窓から洩れる灯りが、部屋の主の材質を証明している。
「ここがフィリアの部屋。あたいはその隣」
「ではもうひとりの聖女候補の部屋も?」
「ううん。あいつ――マリアロゼはここの三階にある、すっごい豪華な部屋に居るんだ。侯爵令嬢なんだってさ」
侯爵……。それはまた上級貴族様だな。
そんな事を思っている間にラフィが窓ガラスをコツコツと叩き、カーテン越しに出て来た人物へと笑顔を向ける。
「お客。連れて来てやったぞ」
「ラ、ラフィさん。今までどこ行ってたの? 神殿の人、探して――」
慌ててそう話すフィリアが、ぼくに気づいた。
「やあ、こんばんはフィリア」
笑みを浮かべそう言うと、泣き虫なフィリアはあっという間に目に涙を浮かべ両手を差し出してきた。
「あぁ、ルインさま。ルインさま」
その手を掴もうと出窓へと近づくと、なんとフィリアが身を乗り出しぼくの頭を抱きかかえてしまった。
しかも窓から身を乗り出し過ぎて今にも落ちそうだ。
「ちょ、ちょっとフィリア。危ないって、落ちるってっ」
「ルインさまルインさまルインさまっ」
「うん。うん。遅くなってごめんよフィリア。でも落ち着こう。ラフィの言う通り、落ちそうだから」
頭を彼女の胸に抱きかかえられては、上手く押し返すことも出来ず。
ラフィに手伝って貰い、ようやくフィリアを室内へと押し戻すことが出来た。
「フィリア。ちょっと見ない間に、随分とお転婆になったんだね」
「そ、そうですか!?」
「いや、違うと思うけど……」
フィリアの部屋へとお邪魔し、まずはラフィの手の怪我を治癒して貰う。
それからこの数日間の事をお互い報告し合った。
ついでにラフィの話も聞け、ぼくら三人は似たような時期にこの大神殿へとやって来たようだ。
「マリアロゼさまは春から入信しているそうです」
「侯爵令嬢か」
「あたいは二人より半月ぐらい前だよ。急に村へ教団の奴らが来て、『お前は聖女候補だから、神殿へ来い』ってさ」
うんうんとフィリアが頷く。
フィリアもラフィも、神殿には行きたくなかった。
フィリアの場合はぼくが同行することで納得したが、教団員の様子からは、あそこで拒否権は無かったのだろう。
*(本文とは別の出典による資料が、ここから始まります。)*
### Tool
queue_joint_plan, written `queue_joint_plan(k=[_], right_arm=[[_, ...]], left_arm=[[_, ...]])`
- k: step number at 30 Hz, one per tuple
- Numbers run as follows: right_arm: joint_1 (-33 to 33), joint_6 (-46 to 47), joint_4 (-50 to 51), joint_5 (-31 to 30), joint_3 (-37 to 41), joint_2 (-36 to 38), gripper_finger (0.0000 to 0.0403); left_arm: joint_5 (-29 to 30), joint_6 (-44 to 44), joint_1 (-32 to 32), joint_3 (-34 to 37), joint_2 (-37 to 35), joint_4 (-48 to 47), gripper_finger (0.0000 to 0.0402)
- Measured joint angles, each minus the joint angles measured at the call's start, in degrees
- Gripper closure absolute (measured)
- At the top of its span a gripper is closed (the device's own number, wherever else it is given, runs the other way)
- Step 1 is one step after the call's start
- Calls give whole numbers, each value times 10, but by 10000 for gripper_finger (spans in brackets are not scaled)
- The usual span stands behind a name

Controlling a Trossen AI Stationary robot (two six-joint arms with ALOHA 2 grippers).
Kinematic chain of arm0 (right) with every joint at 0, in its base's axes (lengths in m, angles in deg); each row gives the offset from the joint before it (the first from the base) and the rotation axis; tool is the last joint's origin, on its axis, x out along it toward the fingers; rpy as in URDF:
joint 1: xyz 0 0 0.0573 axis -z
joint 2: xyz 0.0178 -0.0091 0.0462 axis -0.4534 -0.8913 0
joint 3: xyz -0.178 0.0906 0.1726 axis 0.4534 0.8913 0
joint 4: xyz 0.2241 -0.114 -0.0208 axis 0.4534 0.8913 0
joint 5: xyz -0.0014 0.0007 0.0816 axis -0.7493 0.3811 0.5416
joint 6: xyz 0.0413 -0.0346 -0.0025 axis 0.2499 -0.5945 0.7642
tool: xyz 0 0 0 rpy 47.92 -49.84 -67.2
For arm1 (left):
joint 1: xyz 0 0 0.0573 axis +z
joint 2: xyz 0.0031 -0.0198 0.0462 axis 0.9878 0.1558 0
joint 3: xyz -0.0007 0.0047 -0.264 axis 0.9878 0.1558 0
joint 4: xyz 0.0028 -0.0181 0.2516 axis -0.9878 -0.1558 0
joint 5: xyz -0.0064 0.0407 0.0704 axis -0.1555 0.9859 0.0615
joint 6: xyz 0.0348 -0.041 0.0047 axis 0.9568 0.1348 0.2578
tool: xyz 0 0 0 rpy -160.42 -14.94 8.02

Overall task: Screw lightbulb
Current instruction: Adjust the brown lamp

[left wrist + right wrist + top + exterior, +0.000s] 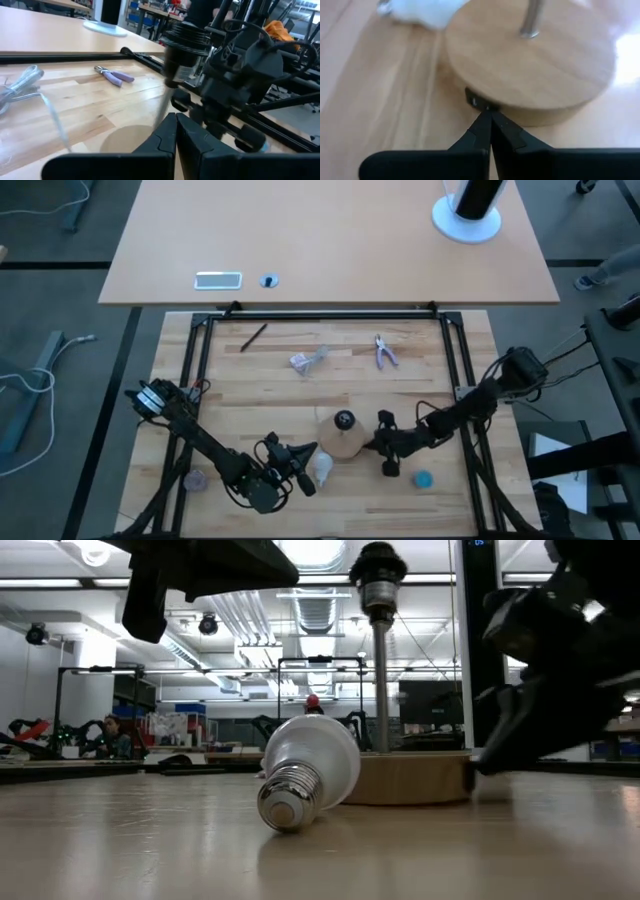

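On the table [420,395], near its front edge, we're seeing the lightbulb [305,772] lying on its side just beside the wooden disc [342,442], which carries a black socket [378,572] on a metal post. In the low view its long axis is running roughly front to back, the screw base pointing toward that camera and the frosted dome toward the disc. Left claw [303,452] is sitting fully closed on nothing, hovering just above the bulb. Right claw [490,116] is pinched shut too, empty, its tip touching the disc's rim.

The table is pale butcher-block inside a black frame; the low view is showing a lab behind with ceiling lights and a seated person [112,736].

Only the high view is giving us the pliers [385,352], a crumpled wrapper [305,360] and a blue cap [423,479]; only the right wrist view is showing the rim contact.
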Motion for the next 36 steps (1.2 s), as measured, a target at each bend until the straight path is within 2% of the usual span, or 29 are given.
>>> queue_joint_plan(k=[6,10,13,19,25,30,36], right_arm=[[51,-29,0,-26,-19,9,403],[74,-46,12,22,-21,19,403],[64,-40,36,57,-20,40,403],[8,-13,37,58,-20,51,403],[-4,-3,-24,38,-42,-16,403],[-4,-3,-31,33,-74,-87,403],[-1,2,-45,-33,-98,-137,403]], left_arm=[[0,11,0,0,0,-6,401],[0,10,-5,0,-1,-9,401],[0,9,-12,0,-3,-13,401],[1,-12,-11,5,-3,-33,401],[43,-27,-7,6,-3,-32,401],[60,-39,-7,7,-3,-32,401],[61,-38,-7,8,-3,-33,401]])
そう考えると行きたくなかっただけのラフィは、無理やり連れて来られたも同然。
神殿を抜け出そうとするのも頷ける。
二人がここで学ぶ内容は、聞く限りではぼくとそう変わらない。
ただ実技の授業はなく、女神へ祈りを捧げる時間がやたら長いようだ。
そしてぼくらは勉強以外にも奉仕活動があり、神殿の掃除、司祭の説教を聞いたり、信者ヘアンケートを取ったりいろいろあるが、彼女らにはそれも無い。
代わりに――
「かたっ苦しい礼儀作法だよ! もうやんなっちゃう」
「歩き方からお辞儀の仕方、ご飯の食べ方までいろいろあるんです。上手くできないと、凄く怖い目で睨まれて――」
「うんうん。あのオバサン、やんなっちゃうよね」
普段は優しく、人の悪口など言わないフィリアも、ラフィの言葉に何度も頷く。
よっぽど嫌なのだろう。
それからしばらく話し込んでいると、部屋の外――廊下を歩く足音が近づいてきた。
「もしや祈りの時間か?」
「「あっ」」
二人は慌てて部屋のドアを見る。
すぐにドアをノックする音が聞こえ、ぼくは二人に目配せをした。
「フィリアさま、祈りのお時間です」
「は、はいっ。直ぐに行きます」
「あ、あたいも一緒に居るよ。二人で一緒に行くから」
「おや、珍しい。では礼拝堂でお待ちしております」
コツコツと二人を呼びに来た声の主の足音が遠ざかっていく。
「ではぼくも帰ろう」
「あっ、ルインさまっ」
立ち上がるぼくの手をフィリアが掴む。
涙ぐむ瞳でじっと見つめていた彼女は、深呼吸をひとつしてから口を開いた。